Après une nuit agitée, je me réveille mercredi, fermement décidée à passer une journée aux antipodes de la précédente : une journée qui m'apporterait une once de satisfaction, histoire d'alterner. Sauf que mercredi il a plu toute la journée. Je suis restée cloîtrée, à lire, m'informer (et trop d'informations tue l'information, qu'on se le dise), à regarder par la fenêtre, à lire, à chercher des sujets de billets, à lire (sans parvenir à atteindre le chapitre XVI), à feuilleter des vieux magazines, et puis à bout de nerfs, par dépit, je me suis allongée quelques minutes sur le canapé. Ami lecteur, comme il est beaucoup trop douloureux pour moi de revenir sur les événements de cette fin de semaine - si tant est qu'on puisse les appeler des " événements " -, je laisserai le soin à ton imagination fertile de se figurer la suite. Passons donc directement au bilan de la journée de vendredi : à mon réveil (à 17h), il venait seulement de s'arrêter de pleuvoir et je n'avais toujours pas de huitième lecteur.

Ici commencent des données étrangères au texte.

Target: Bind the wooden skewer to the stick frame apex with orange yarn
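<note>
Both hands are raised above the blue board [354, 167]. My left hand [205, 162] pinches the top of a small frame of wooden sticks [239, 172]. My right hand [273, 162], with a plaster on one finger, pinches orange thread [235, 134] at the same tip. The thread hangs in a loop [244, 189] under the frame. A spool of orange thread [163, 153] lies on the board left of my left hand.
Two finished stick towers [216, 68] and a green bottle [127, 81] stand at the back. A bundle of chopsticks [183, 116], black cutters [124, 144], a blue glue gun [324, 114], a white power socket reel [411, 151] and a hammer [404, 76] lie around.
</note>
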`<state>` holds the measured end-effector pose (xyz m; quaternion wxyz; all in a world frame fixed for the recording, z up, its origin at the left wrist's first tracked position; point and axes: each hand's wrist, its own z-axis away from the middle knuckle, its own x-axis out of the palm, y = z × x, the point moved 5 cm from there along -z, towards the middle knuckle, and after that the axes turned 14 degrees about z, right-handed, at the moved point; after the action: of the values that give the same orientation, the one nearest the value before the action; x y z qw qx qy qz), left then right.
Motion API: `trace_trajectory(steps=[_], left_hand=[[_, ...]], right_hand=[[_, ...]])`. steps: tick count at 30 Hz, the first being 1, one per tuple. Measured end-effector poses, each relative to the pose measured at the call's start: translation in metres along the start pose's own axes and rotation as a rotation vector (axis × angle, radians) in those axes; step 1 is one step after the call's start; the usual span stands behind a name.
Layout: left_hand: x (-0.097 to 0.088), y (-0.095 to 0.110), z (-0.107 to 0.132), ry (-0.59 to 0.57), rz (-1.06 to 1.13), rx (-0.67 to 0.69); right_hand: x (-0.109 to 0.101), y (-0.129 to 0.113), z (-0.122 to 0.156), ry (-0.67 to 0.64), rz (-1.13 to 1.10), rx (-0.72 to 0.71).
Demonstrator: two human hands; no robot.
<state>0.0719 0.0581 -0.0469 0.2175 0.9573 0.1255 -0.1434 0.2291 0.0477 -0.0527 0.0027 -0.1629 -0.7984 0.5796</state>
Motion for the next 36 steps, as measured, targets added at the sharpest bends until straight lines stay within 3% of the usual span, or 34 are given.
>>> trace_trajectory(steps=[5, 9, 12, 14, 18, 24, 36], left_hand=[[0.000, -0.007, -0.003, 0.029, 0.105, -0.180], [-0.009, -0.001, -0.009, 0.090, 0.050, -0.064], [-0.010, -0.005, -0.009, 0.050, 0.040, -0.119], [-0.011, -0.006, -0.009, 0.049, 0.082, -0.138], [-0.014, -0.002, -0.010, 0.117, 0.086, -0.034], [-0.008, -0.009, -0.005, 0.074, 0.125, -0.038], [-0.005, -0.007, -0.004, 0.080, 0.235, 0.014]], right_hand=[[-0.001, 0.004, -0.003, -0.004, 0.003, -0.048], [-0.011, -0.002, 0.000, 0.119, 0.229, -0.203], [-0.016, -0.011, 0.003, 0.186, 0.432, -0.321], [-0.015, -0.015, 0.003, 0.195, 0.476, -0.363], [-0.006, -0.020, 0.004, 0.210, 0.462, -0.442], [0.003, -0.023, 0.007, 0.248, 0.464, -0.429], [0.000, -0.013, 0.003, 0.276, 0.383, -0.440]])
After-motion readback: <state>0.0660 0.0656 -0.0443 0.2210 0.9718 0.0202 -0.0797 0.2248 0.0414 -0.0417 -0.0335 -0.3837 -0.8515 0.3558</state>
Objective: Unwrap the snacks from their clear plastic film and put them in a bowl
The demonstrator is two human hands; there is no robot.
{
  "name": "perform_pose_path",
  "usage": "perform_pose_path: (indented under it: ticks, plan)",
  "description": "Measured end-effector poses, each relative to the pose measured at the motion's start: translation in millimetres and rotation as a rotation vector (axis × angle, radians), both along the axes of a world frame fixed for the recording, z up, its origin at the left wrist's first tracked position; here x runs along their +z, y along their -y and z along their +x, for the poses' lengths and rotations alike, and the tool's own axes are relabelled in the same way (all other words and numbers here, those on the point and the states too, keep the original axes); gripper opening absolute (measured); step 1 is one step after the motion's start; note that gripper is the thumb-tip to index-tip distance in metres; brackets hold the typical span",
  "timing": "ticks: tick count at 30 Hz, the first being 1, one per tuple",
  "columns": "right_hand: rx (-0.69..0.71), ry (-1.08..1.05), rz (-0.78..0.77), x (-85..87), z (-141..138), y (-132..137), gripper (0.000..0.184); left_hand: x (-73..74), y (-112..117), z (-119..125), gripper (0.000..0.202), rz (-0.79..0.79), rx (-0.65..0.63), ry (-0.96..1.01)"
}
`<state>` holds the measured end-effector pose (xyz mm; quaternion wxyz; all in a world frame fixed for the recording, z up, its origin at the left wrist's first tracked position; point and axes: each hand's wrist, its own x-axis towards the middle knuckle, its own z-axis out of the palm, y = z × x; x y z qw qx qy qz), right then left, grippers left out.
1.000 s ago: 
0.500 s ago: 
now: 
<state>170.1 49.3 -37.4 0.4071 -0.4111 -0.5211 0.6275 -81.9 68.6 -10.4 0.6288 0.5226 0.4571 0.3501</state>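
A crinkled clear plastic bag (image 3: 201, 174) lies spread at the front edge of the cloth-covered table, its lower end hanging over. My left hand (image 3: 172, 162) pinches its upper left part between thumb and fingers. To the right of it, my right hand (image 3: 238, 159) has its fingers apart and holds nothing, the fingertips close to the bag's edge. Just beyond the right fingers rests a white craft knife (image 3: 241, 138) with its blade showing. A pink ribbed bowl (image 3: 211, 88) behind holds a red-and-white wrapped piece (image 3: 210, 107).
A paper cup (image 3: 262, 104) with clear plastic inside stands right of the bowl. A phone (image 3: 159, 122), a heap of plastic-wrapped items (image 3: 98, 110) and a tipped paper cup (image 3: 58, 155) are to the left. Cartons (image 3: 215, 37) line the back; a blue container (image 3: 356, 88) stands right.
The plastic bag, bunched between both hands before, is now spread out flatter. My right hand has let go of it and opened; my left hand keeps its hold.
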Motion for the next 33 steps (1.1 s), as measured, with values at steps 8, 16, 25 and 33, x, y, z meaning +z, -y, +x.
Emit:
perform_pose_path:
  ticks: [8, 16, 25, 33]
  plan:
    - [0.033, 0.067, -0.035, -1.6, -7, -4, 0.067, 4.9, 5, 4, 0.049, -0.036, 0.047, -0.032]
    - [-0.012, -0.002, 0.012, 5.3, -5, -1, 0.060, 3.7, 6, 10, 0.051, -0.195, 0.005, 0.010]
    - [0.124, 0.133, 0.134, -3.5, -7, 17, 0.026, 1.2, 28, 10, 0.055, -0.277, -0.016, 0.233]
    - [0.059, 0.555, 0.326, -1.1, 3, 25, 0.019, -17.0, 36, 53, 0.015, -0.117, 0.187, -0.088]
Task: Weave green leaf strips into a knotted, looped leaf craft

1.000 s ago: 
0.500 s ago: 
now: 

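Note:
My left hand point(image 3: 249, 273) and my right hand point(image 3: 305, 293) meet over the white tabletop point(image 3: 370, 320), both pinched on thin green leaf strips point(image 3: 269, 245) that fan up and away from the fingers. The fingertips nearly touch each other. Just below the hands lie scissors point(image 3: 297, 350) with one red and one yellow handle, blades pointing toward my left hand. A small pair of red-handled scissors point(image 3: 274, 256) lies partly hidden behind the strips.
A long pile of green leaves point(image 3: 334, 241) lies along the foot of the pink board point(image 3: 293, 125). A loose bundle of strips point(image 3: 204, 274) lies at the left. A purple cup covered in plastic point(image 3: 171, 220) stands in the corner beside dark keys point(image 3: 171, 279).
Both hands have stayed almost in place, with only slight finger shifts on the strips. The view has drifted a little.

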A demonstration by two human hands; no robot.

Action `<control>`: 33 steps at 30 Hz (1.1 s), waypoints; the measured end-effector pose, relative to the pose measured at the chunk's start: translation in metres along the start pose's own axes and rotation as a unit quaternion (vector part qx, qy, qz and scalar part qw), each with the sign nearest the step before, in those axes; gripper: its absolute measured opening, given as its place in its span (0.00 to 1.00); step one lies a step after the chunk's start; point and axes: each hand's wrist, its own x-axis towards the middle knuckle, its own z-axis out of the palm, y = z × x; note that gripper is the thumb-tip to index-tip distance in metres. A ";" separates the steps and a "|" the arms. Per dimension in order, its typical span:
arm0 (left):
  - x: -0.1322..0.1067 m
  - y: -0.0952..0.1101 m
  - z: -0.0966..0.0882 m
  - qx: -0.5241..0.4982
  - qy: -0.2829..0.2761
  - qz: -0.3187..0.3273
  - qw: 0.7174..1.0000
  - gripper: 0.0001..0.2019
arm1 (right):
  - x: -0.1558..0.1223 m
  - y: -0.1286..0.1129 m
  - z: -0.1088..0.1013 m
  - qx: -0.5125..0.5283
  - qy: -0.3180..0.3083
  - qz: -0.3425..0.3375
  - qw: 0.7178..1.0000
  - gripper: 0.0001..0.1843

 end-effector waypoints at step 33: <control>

J'adorerais pouvoir te dire que, pendant mon sommeil, il m'est venu une idée lumineuse à l'origine de la prochaine success story de l'année, mais non. Il faudra bien l'admettre, les choses n'arrivent pas d'elles-mêmes et ce n'est pas en s'avachissant sur un canapé qu'elles accourront ; à l'instar de ce huitième lecteur qui n'a pas du tout l'air pressé d'arriver (un peu comme l'homme de ma vie qui ne brille pas par sa ponctualité)(si mon huitième lecteur pouvait aussi être l'homme de ma vie, je ferai d'une pierre deux coups, on perdrait tous beaucoup moins de temps).
Il va sans dire que les conditions météorologiques ont une part de responsabilité énorme dans cette déconfiture. Le temps devient fou, la planète se réchauffe, le climat se dérègle, créant - outre toutes sortes de catastrophes naturelles - un désordre comportemental préoccupant chez certains sujets. Pour résumer, comme dirait Pierre-Emmanuel Barré (que j'aimerais bien avoir comme huitième lecteur, inutile de le nier) : nous sommes dans une merde noire, mais nous ferons tout pour que vous passiez une bonne journée sur France Inter.
Et PEB a entièrement raison : plutôt que de s'autoflageller dans une situation déjà pas glorieuse, faisons le maximum pour passer une bonne journée. Dorénavant, je n'attendrai pas que ce fourbe de canapé me fasse de l'œil : je déciderai sciemment de m'y laisser aller confortablement. Si je n'ai pas l'impression d'avoir été prise en traître, ça ira forcément mieux après.